Andrew Odlyzko odlyzko at umn.edu
Tue Apr 28 07:16:57 PDT 2026


Jumping into this interesting discussion with a few minor comments:


Vint asked about Sandy Fraser's data networks.  My recollection

is that Spidernet (or possibly just Spider) was created by Sandy,

but it was a local area network, and that it preceded Datakit, which

was for long distance links.  I don't know whether Spidernet was

ever commercialized, but it was used inside Bell Labs Research.

(I joined Bell Labs in 1975, and was located physically and

organizationally close to Sandy's group, but was not familiar with

their work, just heard some comments here and there in those early days.)

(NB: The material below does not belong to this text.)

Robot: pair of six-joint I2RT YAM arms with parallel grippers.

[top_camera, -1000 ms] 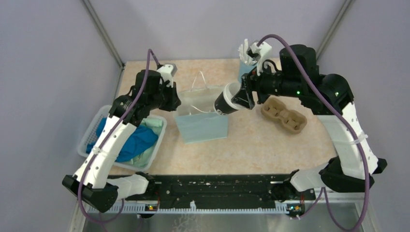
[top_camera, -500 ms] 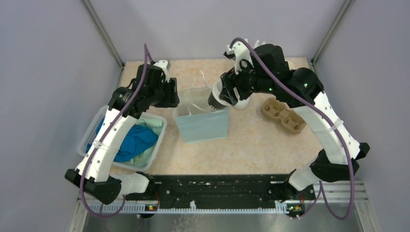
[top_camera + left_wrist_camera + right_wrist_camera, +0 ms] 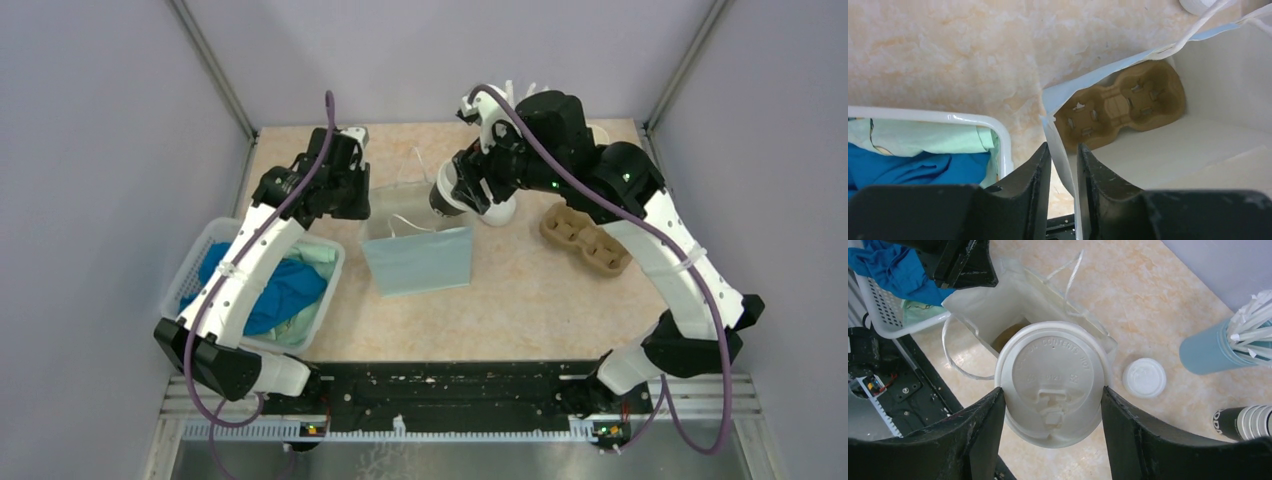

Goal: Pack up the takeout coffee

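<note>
The takeout coffee (image 3: 447, 193), dark-bodied with a white dome lid (image 3: 1053, 380), is held in my right gripper (image 3: 466, 188) just above the open mouth of the light blue paper bag (image 3: 418, 258). The right fingers (image 3: 980, 425) press the lid's rim from both sides. My left gripper (image 3: 350, 203) is shut on the bag's left wall (image 3: 1060, 135) and holds it open. In the left wrist view a brown cup carrier (image 3: 1120, 102) lies on the bag's white floor. The bag's string handles (image 3: 960, 362) hang loose.
A second brown cup carrier (image 3: 587, 237) lies right of the bag. A white basket (image 3: 185, 280) with blue and green cloth sits at the left. A loose white lid (image 3: 1144, 377), a blue holder of white sticks (image 3: 1210, 347) and a stack of lidless cups (image 3: 1245, 421) stand behind.
My right gripper has carried the coffee left and turned it from tilted to lid-up over the bag's mouth. The left gripper has shifted slightly back, keeping the bag's edge.
</note>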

Apropos Frame Relay and other data networks, as several messages

on this list imply, they were instrumental in enabling the rapid

growth of the Internet.  The established telcos were not ignoring

data, they had a flourishing business selling Frame, ATM, and

private line services.  The issue is that they were expecting ATM

to take over, and leave Internet as an academic exercise that made

a brief appearance and then faded away.  (I was at some meeting with

high-level AT&T executives where they declared that the Internet

was just for porn, and would not listen to the Bell Labs researchers

who tried to tell them otherwise.  An amusing tidbit is that while

while ATM was declared to be the future, the internal AT&T network

that carried the all-important billing information, switched to

IP fairly early on.)  It took a long while for upper levels of

management to realize what network engineers knew fairly well,

namely that all those Frame, ATM, and private line networks were

increasingly carrying IP traffic.


For some estimates of traffic and capacity at the end of 1997, see

my paper with Kerry Coffman published in October 1998, "The size and

growth rate of the Internet,"


     https://firstmonday.org/ojs/index.php/fm/article/view/620/541


At that time, the voice network was far larger than any of the

data networks in traffic (but not capacity), and private lines

carried about as much data as the Internet.